Negatives Chapter 18
Megan’s expression was cold. “I’m not the one who’s messed up, Jane. You are. He was right about you.”
18.
Jane was checking Reddit comments during her free period when she got a direct message from one ReachOut2ThaTruth: “Hey, I was looking at your thread and your stuff looks just like my uncle’s stuff. Check out these threads.” He linked to two of his posts. Jane clicked on the first, with the header “THE APERTURE PHENOMENON”
Yeah I know another secret society, your thinking, but seriously this is a real thing, my great-uncle has this power and he’s not in the society but he told me all about it. Apparently this dude William Dunleavy was a photographer back in the 1800s and he was studying this Native American superstition that a camera that took your picture also stole your soul.
Apparently this Dunleavy guy took pics of some duchess and suddenly she wouldn’t leave him alone.
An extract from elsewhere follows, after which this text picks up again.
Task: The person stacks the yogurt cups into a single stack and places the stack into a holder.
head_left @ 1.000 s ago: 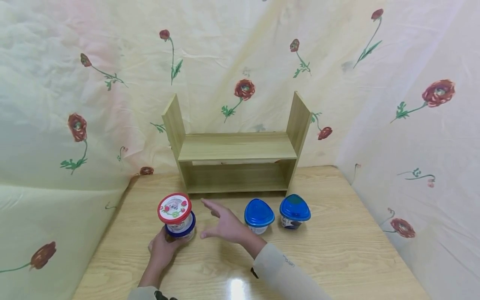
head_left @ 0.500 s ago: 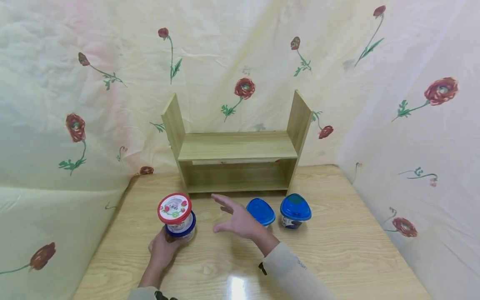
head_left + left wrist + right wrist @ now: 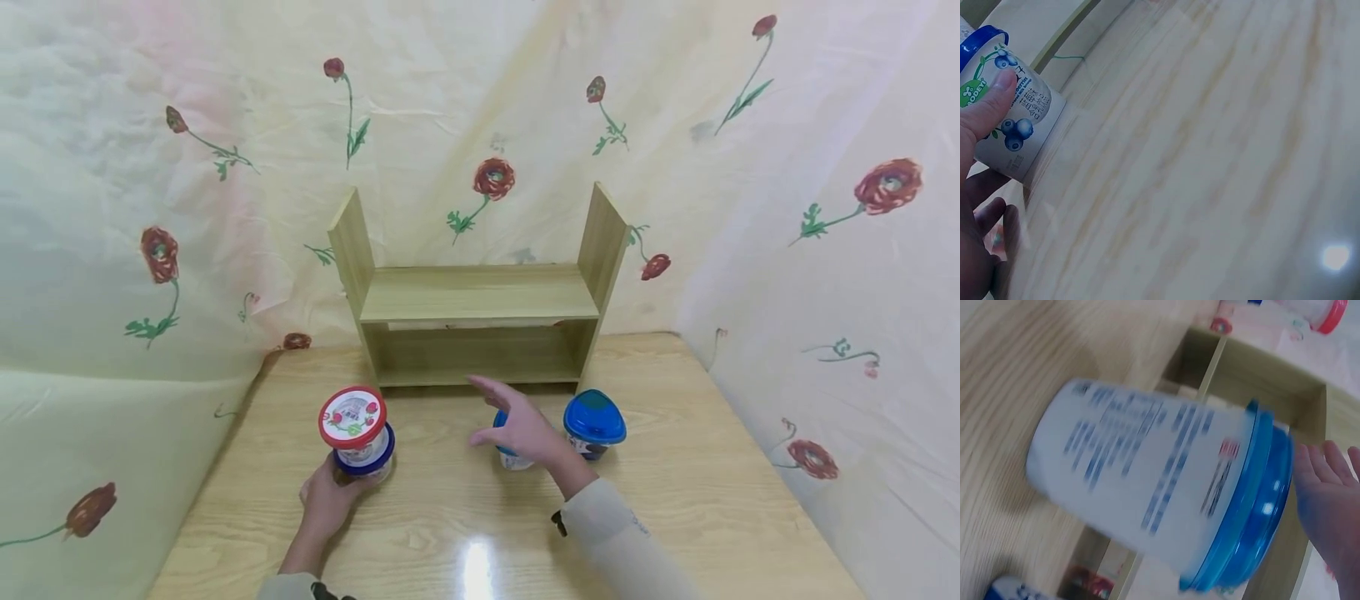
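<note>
At the left of the table, my left hand [image 3: 328, 500] grips the lower of two stacked tubs, a blueberry yogurt tub [image 3: 1019, 115] with a dark blue lid. Its thumb presses against the printed side. On top sits a tub with a red-rimmed lid [image 3: 351, 417] decorated with strawberries. My right hand [image 3: 531, 429] hovers with fingers spread beside a white tub with a bright blue lid [image 3: 1154, 462], partly covering it in the head view. A gap shows between hand and lid in the right wrist view. Right of it stands another blue-lidded tub [image 3: 594, 417].
A two-tier wooden shelf [image 3: 480, 293] with raised side panels stands at the back of the table [image 3: 427, 525]. Flower-patterned cloth [image 3: 420, 125] hangs behind it and at both sides.
My right hand has moved rightward, away from the stacked tubs, to the nearer bright-blue-lidded tub. The left hand keeps its grip on the lower tub of the stack.
</note>
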The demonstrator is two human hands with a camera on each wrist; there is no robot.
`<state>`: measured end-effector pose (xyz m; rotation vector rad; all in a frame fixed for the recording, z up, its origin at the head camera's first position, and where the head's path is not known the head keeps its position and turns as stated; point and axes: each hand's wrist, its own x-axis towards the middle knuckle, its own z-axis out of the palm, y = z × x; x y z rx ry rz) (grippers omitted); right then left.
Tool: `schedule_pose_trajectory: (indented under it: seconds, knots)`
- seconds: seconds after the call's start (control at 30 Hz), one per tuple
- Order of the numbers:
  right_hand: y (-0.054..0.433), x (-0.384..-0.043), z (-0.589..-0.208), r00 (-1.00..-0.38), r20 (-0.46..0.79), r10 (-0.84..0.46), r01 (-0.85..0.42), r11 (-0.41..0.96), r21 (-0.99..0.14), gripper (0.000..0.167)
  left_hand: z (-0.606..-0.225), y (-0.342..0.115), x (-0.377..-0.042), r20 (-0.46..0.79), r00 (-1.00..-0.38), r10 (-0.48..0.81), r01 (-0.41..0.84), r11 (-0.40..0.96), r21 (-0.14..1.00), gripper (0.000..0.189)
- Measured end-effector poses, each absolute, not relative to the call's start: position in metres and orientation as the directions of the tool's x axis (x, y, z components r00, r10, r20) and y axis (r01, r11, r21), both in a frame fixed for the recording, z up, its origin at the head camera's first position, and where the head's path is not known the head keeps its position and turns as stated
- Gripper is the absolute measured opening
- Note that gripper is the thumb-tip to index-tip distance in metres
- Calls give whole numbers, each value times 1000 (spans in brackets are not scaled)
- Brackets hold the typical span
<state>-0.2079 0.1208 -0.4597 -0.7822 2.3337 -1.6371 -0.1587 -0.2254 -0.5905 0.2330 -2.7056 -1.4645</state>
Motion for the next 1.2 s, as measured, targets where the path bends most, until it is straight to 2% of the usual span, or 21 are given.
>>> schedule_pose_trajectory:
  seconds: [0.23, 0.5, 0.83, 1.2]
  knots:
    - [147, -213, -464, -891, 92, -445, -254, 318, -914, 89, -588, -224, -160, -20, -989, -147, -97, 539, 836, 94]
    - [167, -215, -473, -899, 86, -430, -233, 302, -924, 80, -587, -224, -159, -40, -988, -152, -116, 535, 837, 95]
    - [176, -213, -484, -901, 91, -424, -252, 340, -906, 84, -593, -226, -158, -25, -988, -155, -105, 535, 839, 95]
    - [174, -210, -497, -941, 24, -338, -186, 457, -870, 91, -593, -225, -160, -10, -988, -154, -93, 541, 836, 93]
She kept showing up to his house at night (she was a shut-in who never left her house during the day which is sus AF) and they’d hang out all evening talking and, I dunno, playing chess and singing showtunes whatever. At first he was like “all right, maybe this rich widow has a thing for me” but after awhile it was like every night she was like “ding dong surprise bitch” and she got, like, super possessive and wouldn’t leave him alone so he told her to pound sand, only all courtly-polite-like. She got all upset but he was like no you thirsty THOT GTFO.
A few days after his last letter to her telling her to leave him TF alone she shows up, bullies her way in, and is like surprise, I’m actually a vampire. She attacked him but he fought back and at some point his walking stick got broken, and after he stabbed her through the chest with it she didn’t just die, she shriveled up like a centuries-old corpse and turned to dust right there on his parlor rug.
Jane blinked at the screen, re-read: super-possessive, wouldn’t leave him alone. She had never seen the Diegos before that day at the mall, when she snapped their photos. Suddenly she ran into them everywhere and they wanted to be her friend. More than her friend; she thought of Aster’s surprise kiss after they escaped the derelict haunted house, of Cyrus’s hungry hands grasping her in the corn maze, Aster’s attempts to seduce her, her voicemail filling up with Aster’s increasingly desperate messages.
I’m actually a vampire.
She thought about what Hailey Vaughn’s mother had alleged, that Hailey had been covered with bite marks. The mark on Nestor’s neck. Had she ever seen the Diegos during the day?
After that he looked some more into it and made some discrete inquiries of other photographers of the era, and most of them were like “naw, dude” but another of them, a dude named Geoffrey Gray, said “man, peep these” and showed Dunleavy all these photos he had taken of local weirdos and there were all these ghostly images in them, like of other people or animals and stuff. And he also had a bunch of these people following him around now, trying to buddy up, or in the case of one native dude all of a sudden he decided Gray was his enemy and kept harassing him trying to get him to “give back what he stole.”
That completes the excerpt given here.